EXERCISE OBJECTIVE
With pictures left out, write out exactly every line from the start of the data through the one that contains "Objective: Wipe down".

SUPPLIED INFORMATION

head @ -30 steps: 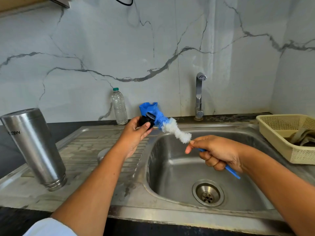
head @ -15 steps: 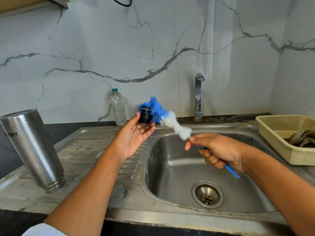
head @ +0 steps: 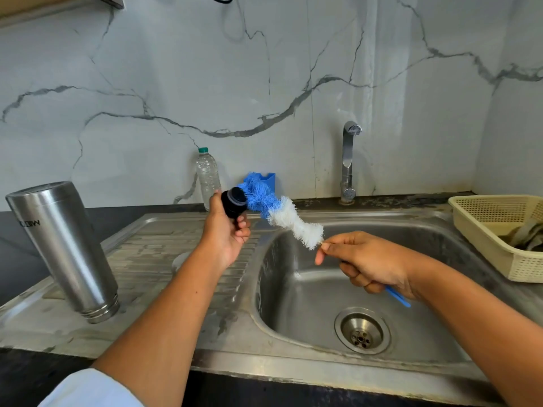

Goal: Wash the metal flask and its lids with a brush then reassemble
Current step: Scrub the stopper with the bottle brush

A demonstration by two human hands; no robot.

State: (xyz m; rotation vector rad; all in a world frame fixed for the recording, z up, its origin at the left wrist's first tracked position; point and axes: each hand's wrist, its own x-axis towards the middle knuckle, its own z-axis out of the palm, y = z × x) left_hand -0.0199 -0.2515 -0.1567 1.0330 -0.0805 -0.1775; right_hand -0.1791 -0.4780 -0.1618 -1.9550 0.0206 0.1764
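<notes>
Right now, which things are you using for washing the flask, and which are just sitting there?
For the job: shiny steel flask, upside down on the draining board; small round black lid, in the left hand; fluffy blue-and-white bottle brush, in the right hand.
Just lying about: clear plastic bottle with green cap; cream plastic basket holding a cloth.

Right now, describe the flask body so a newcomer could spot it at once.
Start at the steel sink; its ribbed drainboard runs to the left. At the drainboard's left end stands the metal flask, mouth down on its threaded neck. Unlike the clear plastic bottle by the wall, it is opaque brushed steel with inverted lettering.
</notes>
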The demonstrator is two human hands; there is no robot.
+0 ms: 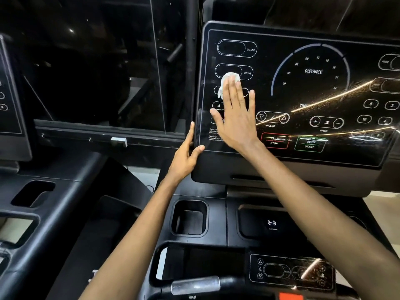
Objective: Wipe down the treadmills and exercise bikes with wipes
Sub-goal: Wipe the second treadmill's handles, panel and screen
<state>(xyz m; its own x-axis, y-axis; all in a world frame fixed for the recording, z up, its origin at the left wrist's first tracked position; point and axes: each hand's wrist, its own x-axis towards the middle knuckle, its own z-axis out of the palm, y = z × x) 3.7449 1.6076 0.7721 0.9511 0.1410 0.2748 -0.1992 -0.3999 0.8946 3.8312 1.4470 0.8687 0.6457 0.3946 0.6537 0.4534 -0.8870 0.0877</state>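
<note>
Nearest, at bottom edge: metal handlebar grip [194, 285], small control strip [291, 271] just right of it. Above these, a square cup holder [188, 218].

Left hand [186, 155] holds lower-left corner of console [311, 92]: thumb on front face, fingers [191, 131] laid up along side edge.

Right hand [237, 120] lies flat on the console's glossy face, fingers straight, slightly spread, curled round nothing. Fingertips press a crumpled white wipe [227, 75] against the panel at the INCLINE readout, upper left. Wipe shows above and left of fingertips.

Farther left, well apart: second console [10, 118], partly out of view.
</note>
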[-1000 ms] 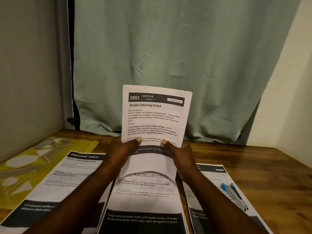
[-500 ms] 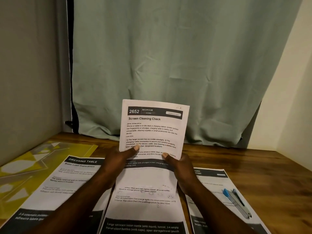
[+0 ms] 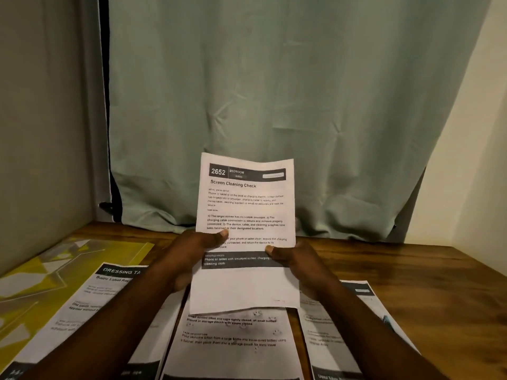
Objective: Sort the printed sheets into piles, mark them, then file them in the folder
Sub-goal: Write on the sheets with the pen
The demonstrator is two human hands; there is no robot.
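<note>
The sheet [image 3: 247, 204] headed Screen Cleaning Check has sunk toward the middle pile [image 3: 233, 338], its bottom edge now hanging just above it. The left hand [image 3: 189, 250] and right hand [image 3: 296, 259] pinch its sides, thumbs on the print, fingers hidden behind. Its long axis runs away from the person, like the pile's, and both hands are equally near

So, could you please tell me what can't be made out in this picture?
All in the head view:
- The held sheet: words under the thumbs of the left hand and right hand are covered; its header's white label is blurred.
- The middle sheet: its heading is behind the held sheet.
- The left sheet: its title is cut by the left forearm.
- The right sheet: its text is too blurred.
</note>
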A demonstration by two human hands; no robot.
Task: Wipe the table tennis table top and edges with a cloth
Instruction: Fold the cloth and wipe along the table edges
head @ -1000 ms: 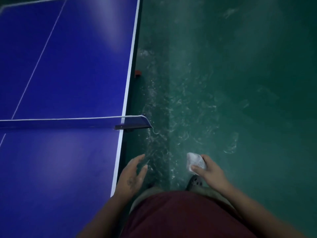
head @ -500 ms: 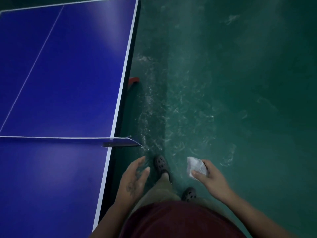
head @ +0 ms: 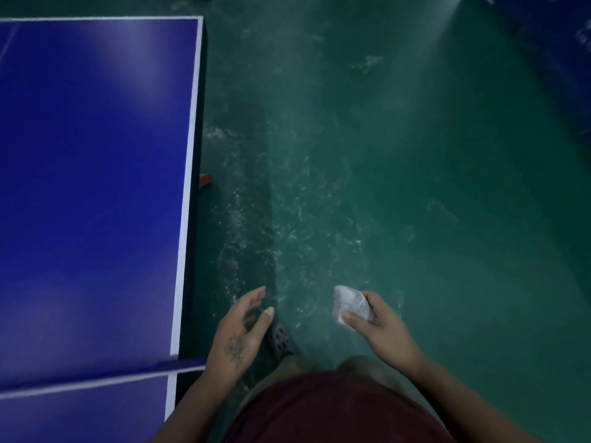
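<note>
the right hand (head: 383, 332) holds a crumpled white cloth (head: 350, 303), thumb pressed over its near side and fingers curled round behind it, out over the green floor (head: 431, 161) and well apart from the table (head: 96, 187). the left hand (head: 240, 330) grasps nothing; its fingers are loosely bent and spread, palm turned toward the right, and it hangs in the air just beside the table's right edge without touching it. a dark mark shows on the back of that hand. the blue table fills the left side of the view, with a white line along its right edge and far end, and its far right corner in sight near the top. the net (head: 96, 382) crosses the table low in the view, its white band running out to the edge just left of the left wrist. a small red part (head: 204, 180) pokes out from under the table's side about halfway along. the floor between the hands and ahead of them is scuffed with pale marks. a dark shoe (head: 279, 338) with holes stands on the floor between the hands, nearer the left one. a maroon shirt (head: 335, 410) fills the bottom middle.
</note>
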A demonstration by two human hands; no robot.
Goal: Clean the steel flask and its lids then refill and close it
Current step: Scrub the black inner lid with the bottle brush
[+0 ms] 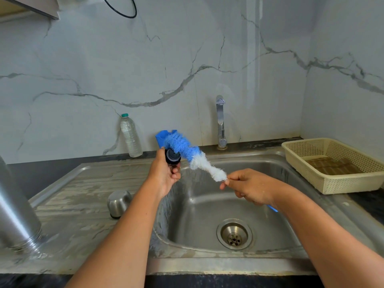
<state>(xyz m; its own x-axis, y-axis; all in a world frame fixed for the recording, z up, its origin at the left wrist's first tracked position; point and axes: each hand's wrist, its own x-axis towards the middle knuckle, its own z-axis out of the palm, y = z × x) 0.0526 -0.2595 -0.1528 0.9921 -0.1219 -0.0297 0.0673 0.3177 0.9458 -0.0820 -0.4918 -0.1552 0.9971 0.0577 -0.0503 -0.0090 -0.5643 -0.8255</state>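
the stopper (172,157) is likely slick and only pinched by the left hand (164,175), so a hard push from the brush (187,151) could knock it into the sink (199,215). the bent bristle stem might also spring back and spray. both hands sit mid-frame over the basin, apart. the left holds the stopper from below. the right hand (249,188) grips the brush handle, with the bristles lying across the stopper's top. the flask (16,215) stands at lower left, and the cup (118,202) is near it on the drainboard.

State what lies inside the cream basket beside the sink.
Flat brown pieces, perhaps pads, lie on the floor of the basket. Its near wall hides their front edge.
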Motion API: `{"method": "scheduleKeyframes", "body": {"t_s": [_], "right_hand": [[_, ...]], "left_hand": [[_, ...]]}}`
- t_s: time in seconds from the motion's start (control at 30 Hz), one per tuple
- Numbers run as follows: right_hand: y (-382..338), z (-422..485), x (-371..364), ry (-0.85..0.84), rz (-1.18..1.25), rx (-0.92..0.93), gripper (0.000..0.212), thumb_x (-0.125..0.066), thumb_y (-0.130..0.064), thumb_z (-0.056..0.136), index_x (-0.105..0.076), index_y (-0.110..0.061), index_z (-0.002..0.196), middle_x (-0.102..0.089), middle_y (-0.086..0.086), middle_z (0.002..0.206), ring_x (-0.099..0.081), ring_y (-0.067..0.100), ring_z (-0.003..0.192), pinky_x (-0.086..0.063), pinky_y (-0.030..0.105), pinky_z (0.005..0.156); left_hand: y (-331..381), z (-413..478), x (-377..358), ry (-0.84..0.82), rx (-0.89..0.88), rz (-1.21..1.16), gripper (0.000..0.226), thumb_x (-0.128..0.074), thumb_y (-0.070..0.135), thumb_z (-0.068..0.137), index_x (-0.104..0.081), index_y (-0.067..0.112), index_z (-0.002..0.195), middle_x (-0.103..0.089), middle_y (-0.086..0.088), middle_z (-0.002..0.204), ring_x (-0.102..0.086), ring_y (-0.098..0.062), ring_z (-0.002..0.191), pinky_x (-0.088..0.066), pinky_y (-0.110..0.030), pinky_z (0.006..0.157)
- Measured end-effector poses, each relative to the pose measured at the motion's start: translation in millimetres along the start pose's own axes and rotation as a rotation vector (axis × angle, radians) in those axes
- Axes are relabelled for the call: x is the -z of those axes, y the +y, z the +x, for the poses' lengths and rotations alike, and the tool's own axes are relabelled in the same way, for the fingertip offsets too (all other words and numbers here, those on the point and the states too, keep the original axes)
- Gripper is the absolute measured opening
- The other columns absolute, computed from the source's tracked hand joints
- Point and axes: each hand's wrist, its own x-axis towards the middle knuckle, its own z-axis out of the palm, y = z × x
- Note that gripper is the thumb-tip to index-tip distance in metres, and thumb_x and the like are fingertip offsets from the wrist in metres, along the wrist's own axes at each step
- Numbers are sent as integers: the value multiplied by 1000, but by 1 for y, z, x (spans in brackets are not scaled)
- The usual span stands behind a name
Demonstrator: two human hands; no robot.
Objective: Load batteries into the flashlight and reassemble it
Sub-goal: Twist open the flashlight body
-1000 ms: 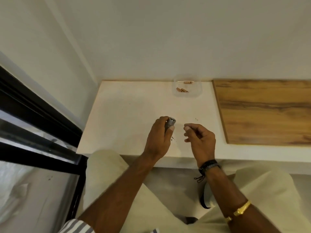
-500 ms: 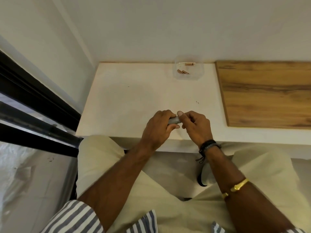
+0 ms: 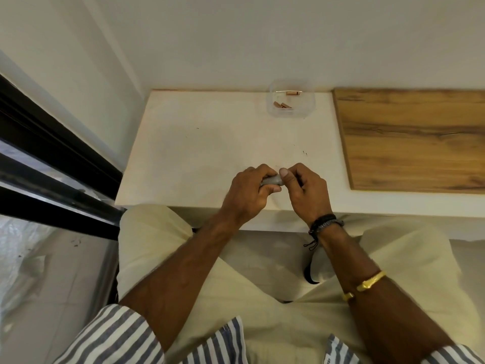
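While both hands meet over the near edge of the white counter (image 3: 210,143), one grey flashlight (image 3: 271,180) lies between them, its long axis running left to right. The left hand (image 3: 248,191) wraps its body with clenched fingers (image 3: 273,189); the right hand (image 3: 305,189) pinches its right end. At the far edge, one clear tray (image 3: 305,111) holds three copper-coloured batteries (image 3: 282,105).

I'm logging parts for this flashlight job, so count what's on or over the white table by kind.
Grey flashlight, gripped by the left hand and right hand: 1
Clear container: 1
Copper-coloured batteries in it: 3
Total: 5
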Motion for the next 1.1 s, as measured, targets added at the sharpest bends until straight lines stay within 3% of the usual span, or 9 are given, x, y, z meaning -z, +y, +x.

EXERCISE RESPONSE
head @ -30 steps: 
head @ -15 steps: 
head @ +0 steps: 

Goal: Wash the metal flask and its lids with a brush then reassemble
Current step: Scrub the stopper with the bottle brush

A demonstration by two human hands; no robot.

State: (xyz m; rotation vector rad; all in a world frame fixed for the recording, z up, its origin at the left wrist's first tracked position; point and axes: each hand's wrist, its own x-axis towards the middle knuckle, its own z-axis out of the palm, y = z × x) left_hand -0.0199 -0.2515 -0.1567 1.0330 -0.0805 -0.1775; right_hand -0.1791 -0.4780 -0.1618 -1.9550 0.0206 0.1764
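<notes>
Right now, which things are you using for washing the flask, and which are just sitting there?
For the job: shiny steel flask, upside down on the draining board; small round black lid, in the left hand; fluffy blue-and-white bottle brush, in the right hand.
Just lying about: clear plastic bottle with green cap; cream plastic basket holding a cloth.

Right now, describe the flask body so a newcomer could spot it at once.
Start at the steel sink; its ribbed drainboard runs to the left. At the drainboard's left end stands the metal flask, mouth down on its threaded neck. Unlike the clear plastic bottle by the wall, it is opaque brushed steel with inverted lettering.
</notes>
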The demonstrator is two human hands; there is no robot.
+0 ms: 
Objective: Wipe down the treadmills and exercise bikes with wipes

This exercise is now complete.